It All Almost Went Dastardly Wrong...

Driving home from work today and came to a stop light. A little boy raced across the street, backpack bouncing, trying to make it before that orange hand let him know he was short. I caught a glimpse of his face and had some sort of PTSD (post traumatic stress disorder for those who don’t know) response complete with flashbacks. He looked scarily like my student nemesis from Official Teaching Year #2. This child was diagnosed with Oppositional Defiance Disorder. It’s loose diagnosis from those of us without degrees in psychology is Bad As Shit. Whether technical or “loose,” the boy’s diagnosis only presented a thorn in my ass on a daily basis.
We’ll call this child BAS in honor of how I, and the parents of the other children in my class, felt about him. BAS had soft eyes behind his devilish smirk or full on angry face that often confused me and made me think I had seen the child in him. It didn’t happen often, but there were occasions when BAS let the softer side of things show up with an occasional please and thank you or the random hug. On every other occasion he was tormenting his classmates, refusing to work and even rolling himself down the hallway. Yes, you read correctly.

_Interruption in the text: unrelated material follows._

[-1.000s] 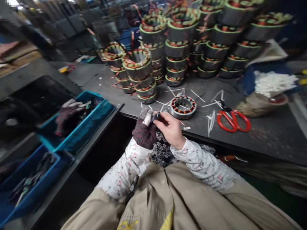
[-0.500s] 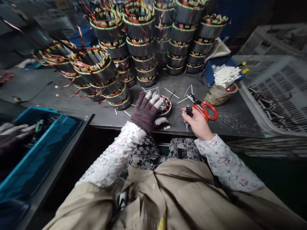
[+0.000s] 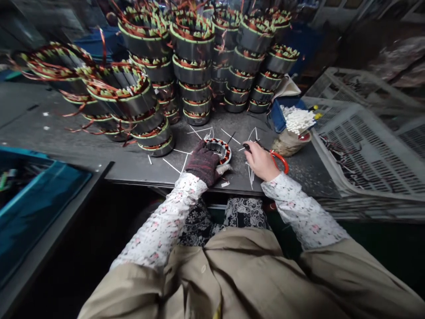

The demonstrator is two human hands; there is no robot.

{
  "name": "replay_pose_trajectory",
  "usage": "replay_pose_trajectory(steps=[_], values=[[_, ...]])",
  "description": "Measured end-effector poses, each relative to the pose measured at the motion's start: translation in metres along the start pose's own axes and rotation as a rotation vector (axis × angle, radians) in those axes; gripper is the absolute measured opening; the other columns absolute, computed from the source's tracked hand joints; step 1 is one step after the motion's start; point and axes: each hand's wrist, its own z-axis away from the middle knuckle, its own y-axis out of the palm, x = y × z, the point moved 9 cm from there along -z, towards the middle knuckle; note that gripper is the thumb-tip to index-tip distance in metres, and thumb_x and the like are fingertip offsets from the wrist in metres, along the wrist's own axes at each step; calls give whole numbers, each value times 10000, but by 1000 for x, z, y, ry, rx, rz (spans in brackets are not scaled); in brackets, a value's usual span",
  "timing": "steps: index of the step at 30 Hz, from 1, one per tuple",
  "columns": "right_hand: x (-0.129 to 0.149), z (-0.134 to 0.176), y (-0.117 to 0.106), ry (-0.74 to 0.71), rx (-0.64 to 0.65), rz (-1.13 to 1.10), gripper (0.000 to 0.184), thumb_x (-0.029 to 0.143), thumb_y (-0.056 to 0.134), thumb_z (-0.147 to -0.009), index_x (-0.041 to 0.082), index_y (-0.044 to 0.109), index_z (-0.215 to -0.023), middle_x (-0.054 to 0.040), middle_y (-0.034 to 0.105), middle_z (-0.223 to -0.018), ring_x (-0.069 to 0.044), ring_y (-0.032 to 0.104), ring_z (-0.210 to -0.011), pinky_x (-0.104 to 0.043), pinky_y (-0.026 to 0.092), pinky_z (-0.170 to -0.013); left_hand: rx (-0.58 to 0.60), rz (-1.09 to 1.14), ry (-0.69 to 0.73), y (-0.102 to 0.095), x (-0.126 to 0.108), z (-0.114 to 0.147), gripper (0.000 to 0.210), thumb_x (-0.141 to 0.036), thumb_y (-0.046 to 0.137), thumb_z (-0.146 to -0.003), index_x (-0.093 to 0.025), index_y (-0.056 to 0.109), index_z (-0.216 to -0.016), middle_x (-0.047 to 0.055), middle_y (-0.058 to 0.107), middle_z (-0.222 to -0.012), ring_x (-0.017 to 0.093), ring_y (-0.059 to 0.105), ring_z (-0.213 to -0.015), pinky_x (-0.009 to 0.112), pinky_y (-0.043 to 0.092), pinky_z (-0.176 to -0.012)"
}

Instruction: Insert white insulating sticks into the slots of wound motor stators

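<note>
My left hand (image 3: pixel 203 163), in a dark maroon glove with pale fingertips, grips the near left side of a small stator ring (image 3: pixel 227 149). The ring lies on the bench, with red-orange windings around its inside and a dark lead sticking up. My bare right hand (image 3: pixel 260 161) is just right of the ring, closed on a small black object (image 3: pixel 246 146); its full shape is hidden by my fingers. Scissors with red handles (image 3: pixel 283 163) lie behind and beside that hand, their blades mostly covered. Thin white sleeves (image 3: pixel 251 176) lie below my right fingers.
Tall stacks of larger wound stators (image 3: pixel 194 66) line the back and left. A pot of white sleeves (image 3: pixel 294 139) and a blue box (image 3: pixel 278 116) stand at right, beside grey plastic crates (image 3: pixel 368 150). A blue bin (image 3: pixel 66 186) is at left. Loose white sleeves (image 3: pixel 171 166) lie on the bench.
The view has shifted. My left fingers have drawn back from over the ring and curl at its left side, showing more of it. My right hand has turned palm down and moved nearer the ring.
</note>
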Motion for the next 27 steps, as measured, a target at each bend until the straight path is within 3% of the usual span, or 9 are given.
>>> replay_pose_trajectory(steps=[4,10,15,18,21,23,27], values=[[-6,2,-5,94,-70,-74,385,419,564,-930,188,719,-1196,-137,786,-1135,-300,752,-998,-459,598,-891,13,-9,-5,1,2,-2,591,-691,515,-970,-167,786,-961,103,786,-949,293,710,-1103,548,280,-1301],[-15,-5,-8,141,-161,-265,428,549,560,-908,197,703,-1105,-139,768,-1073,-302,733,-990,-498,596,-907,98,-17,55,2,2,-6,580,-695,543,-953,-172,795,-944,92,770,-857,287,714,-1040,545,314,-1278],[-25,-6,16,254,30,-465,503,594,612,-861,211,608,-1187,-78,720,-950,-203,668,-643,-405,585,-632,68,-30,162,-1,2,-5,609,-729,548,-931,-172,791,-901,88,750,-795,267,718,-937,526,355,-1256],[-18,-6,13,169,15,-290,478,606,608,-867,202,647,-1119,-93,727,-967,-232,681,-780,-423,573,-749,13,-15,202,-1,2,-4,599,-734,544,-930,-189,789,-887,76,742,-760,261,713,-891,533,374,-1240],[-13,-7,11,129,3,-115,504,652,448,-956,202,672,-999,-113,733,-950,-251,679,-878,-407,538,-816,-8,-9,210,2,3,-3,579,-724,566,-924,-192,794,-930,76,757,-795,263,712,-919,529,372,-1243],[-13,-8,13,138,10,-65,545,654,340,-999,222,648,-876,-110,722,-891,-250,672,-868,-383,508,-806,-11,-17,201,2,3,-4,579,-718,583,-918,-182,796,-975,81,769,-839,266,713,-950,529,357,-1254],[-14,-7,15,174,6,26,541,625,297,-1029,244,571,-759,-92,678,-790,-242,638,-763,-357,431,-718,32,-20,188,2,3,-4,572,-694,578,-935,-164,793,-945,92,761,-826,262,714,-940,531,346,-1257]])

OPD is a “disorder” that can be medicated should the parent agree. But I often wondered, if he had grown up in the household I did, how quickly the expiration date on this “disorder” would have come up. My mother provided us with health conscious balanced meals so we couldn’t have blamed it on the hormones in the food or vitamin deficiencies. We were born without birth defects, so that wouldn’t have factored in. And we weren’t exposed to violence through media [or at home] or other things deemed inappropriate for whatever age we were. No one could ever say my mother’s girls were desensitized or plugged into the wrong outlets. Other than that, my mother simply wasn’t having it. She didn’t do tantrums, back-talk, disrespect of any kind. I only had to catch that look or have my ass tagged ONCE to be reminded that Ma wasn’t to be played with. My heart goes out to BAS just thinking about the way he would be brought to an inch within losing his life for even some of his “minor” transgressions in my classroom. Clearly, along with my “loose” diagnosis, I’m also questioning whether BAS was overindulged.

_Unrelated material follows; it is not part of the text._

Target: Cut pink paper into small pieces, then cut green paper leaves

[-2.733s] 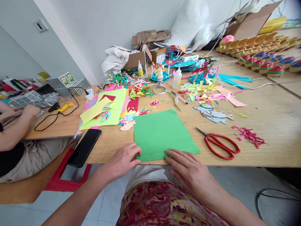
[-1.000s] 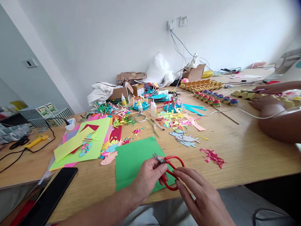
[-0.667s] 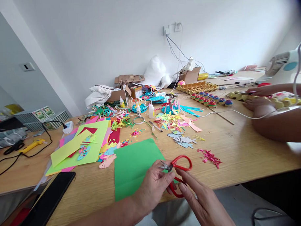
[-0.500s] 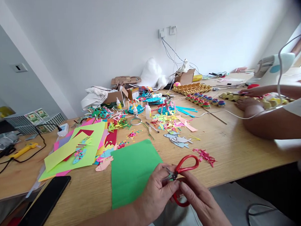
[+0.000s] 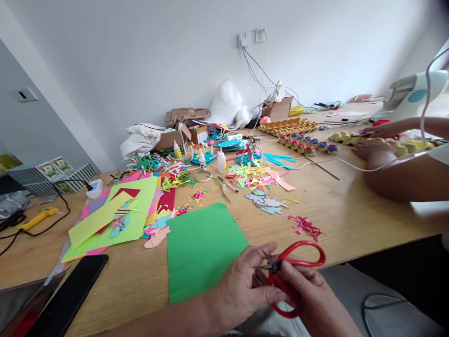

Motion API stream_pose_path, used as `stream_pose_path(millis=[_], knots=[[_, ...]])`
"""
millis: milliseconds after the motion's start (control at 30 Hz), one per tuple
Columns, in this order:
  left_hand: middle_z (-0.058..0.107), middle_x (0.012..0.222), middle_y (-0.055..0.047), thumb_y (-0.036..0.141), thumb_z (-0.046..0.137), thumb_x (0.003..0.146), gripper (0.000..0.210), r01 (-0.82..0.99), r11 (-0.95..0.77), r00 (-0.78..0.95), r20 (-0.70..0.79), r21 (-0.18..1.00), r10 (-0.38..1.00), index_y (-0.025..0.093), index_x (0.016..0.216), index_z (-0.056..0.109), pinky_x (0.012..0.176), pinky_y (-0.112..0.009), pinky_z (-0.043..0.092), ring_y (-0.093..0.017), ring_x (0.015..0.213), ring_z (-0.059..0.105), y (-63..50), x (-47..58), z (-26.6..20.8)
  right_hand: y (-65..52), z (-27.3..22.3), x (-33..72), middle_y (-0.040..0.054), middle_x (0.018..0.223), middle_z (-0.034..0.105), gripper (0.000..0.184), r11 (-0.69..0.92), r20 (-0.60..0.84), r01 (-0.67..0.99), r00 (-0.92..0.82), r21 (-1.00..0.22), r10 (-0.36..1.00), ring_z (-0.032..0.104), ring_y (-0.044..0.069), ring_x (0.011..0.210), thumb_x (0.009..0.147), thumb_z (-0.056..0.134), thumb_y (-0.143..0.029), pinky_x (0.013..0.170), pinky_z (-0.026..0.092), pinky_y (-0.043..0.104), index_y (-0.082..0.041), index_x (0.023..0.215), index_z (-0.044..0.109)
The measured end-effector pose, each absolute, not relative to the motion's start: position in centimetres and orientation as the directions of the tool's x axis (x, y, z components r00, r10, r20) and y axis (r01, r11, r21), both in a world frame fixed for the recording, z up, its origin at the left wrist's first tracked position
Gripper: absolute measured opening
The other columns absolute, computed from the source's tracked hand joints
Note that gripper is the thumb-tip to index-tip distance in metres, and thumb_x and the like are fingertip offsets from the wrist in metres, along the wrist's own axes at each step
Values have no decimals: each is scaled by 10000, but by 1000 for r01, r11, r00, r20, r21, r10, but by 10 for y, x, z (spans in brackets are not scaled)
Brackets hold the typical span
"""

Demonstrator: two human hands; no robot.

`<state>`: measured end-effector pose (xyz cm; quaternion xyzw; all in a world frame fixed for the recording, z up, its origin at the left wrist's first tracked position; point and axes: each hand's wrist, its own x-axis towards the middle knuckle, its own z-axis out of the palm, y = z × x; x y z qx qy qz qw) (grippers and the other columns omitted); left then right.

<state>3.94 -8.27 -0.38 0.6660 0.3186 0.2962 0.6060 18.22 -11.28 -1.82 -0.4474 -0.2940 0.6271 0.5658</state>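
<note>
Both of my hands are on a pair of red-handled scissors [image 5: 275,266] in front of the table edge, above my lap. My left hand [image 5: 238,288] is closed about the blade end, its thumb reaching toward the lower handle loop. Its fingers partly cover the blades. My right hand [image 5: 313,298] grips the scissors near the pivot, thumb on top, with the upper loop sticking out to the right. Beside my left hand, a green sheet of paper [image 5: 203,248] lies flat on the table. Whether anything small is between my left fingers is hidden.
Coloured sheets [image 5: 144,196] and paper fish are at left, near a black phone-like slab [image 5: 67,302]. Pink shreds [image 5: 305,227], grey-blue fish cutouts [image 5: 268,204] and glue bottles [image 5: 221,161] lie beyond. A co-worker's arms [image 5: 405,177] rest at right by painted egg-carton pieces.
My hands and the scissors have shifted slightly right. My right thumb has moved up onto the scissors near the pivot, and the handle loops have turned. The view has tilted slightly.
</note>
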Motion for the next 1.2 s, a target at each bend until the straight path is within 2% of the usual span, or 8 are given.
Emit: stream_pose_path(millis=[67, 133, 200, 400, 533, 867, 1000, 1200], knots=[[452, 1173, -79, 223, 685, 627, 713, 121, -35, 615, -47, 992, 787, 248, 1266, 369, 650, -244, 459, -120, 757, 541, -78, 33, -9, -113, -16, 193, -8, 460, 560, 265, -137, -195, -393, 109, -909, 975, 412, 85, 393, 539, 742, -411, 394, 341, 203, -166, 605, 668], [554, 972, -55, 196, 585, 708, 414, 288, -131, 542, -48, 949, 839, 186, 1118, 524, 653, -232, 443, -130, 776, 532, -70, 25, -9, -113, -13, 208, -29, 403, 497, 264, -121, -161, -292, 117, -949, 980, 381, 76, 383, 567, 724, -415, 385, 306, 195, -161, 579, 652], [576, 829, -36, 173, 486, 772, 188, 447, -265, 491, 14, 854, 871, 157, 905, 618, 706, -246, 432, -135, 786, 526, -59, 17, -5, -111, -12, 223, -38, 385, 473, 263, -183, -185, -153, 2, -971, 983, 383, 64, 385, 601, 710, -388, 392, 289, 184, -149, 531, 626], [574, 917, -56, 207, 508, 775, 194, 653, -599, 678, -4, 462, 735, 145, 947, 574, 786, -305, 424, -177, 866, 519, -43, 19, -5, -104, -23, 241, -67, 359, 398, 370, -274, -284, 89, -134, -958, 949, 316, 38, 351, 659, 641, -433, 375, 241, 179, -141, 469, 516], [550, 930, -73, 280, 526, 772, 203, 687, -694, 711, -6, 216, 703, 146, 924, 541, 792, -349, 420, -217, 900, 492, -44, 29, -13, -102, -28, 238, -86, 379, 364, 344, -289, -312, 190, -105, -938, 944, 303, 32, 336, 629, 642, -455, 352, 240, 171, -137, 534, 551], [557, 877, -37, 252, 519, 771, 114, 714, -655, 687, -66, 249, 724, 158, 834, 523, 772, -301, 423, -186, 863, 493, -45, 35, -14, -103, -35, 233, -70, 430, 353, 371, -229, -287, 390, -97, -892, 953, 345, 47, 353, 706, 523, -482, 351, 276, 175, -145, 552, 529], [545, 970, -51, 285, 531, 768, 239, 733, -637, 664, -47, 239, 746, 160, 970, 503, 803, -306, 419, -192, 910, 500, -51, 33, -14, -103, -28, 233, -72, 435, 345, 359, -236, -296, 384, -105, -893, 949, 342, 46, 352, 704, 515, -474, 341, 275, 170, -167, 525, 462], [572, 901, -33, 259, 493, 792, 155, 751, -603, 649, -133, 269, 749, 176, 916, 532, 737, -273, 427, -169, 834, 538, -54, 27, -11, -108, -25, 232, -76, 433, 352, 353, -279, -338, 378, -97, -882, 936, 355, 48, 339, 697, 519, -475, 342, 277, 176, -183, 530, 413]])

But back to the red light.
Seeing the boy’s face sent me reeling and, for a hot second, I wanted to take my foot off the gas pedal and run him down for the time I had to restrain him (bigger than me at 8 years old), for all the days I had to call down to school security, for the students he terrorized, for the classroom disruptions, for having parents giving me the side-eye, for trying to roll down a flight of stairs, and for slinging shit in the bathroom and still having to deal with him. Yeah...you read that one right too.
Luckily, the boy made it across the street before the orange hand started flashing and just in time for the green light to snap me back to reality--that ain’t him, girl, shake it off. For a few seconds [too long] I felt vengeance could be mine. I know I can’t go around running over Bad As Shits, but if I ever see him on the sidewalk, please believe I’m tripping him and he’s going down [his mama too, if I can pull it off physically ]. And just because I’ve said it, watch me actually run into him in the street, and have no knowledge of what’s even happening until I look down and try to figure out what kid is hugging me. Oh well, I'm not perfect.
Watch me move.
dag! he really must have been bad as isht!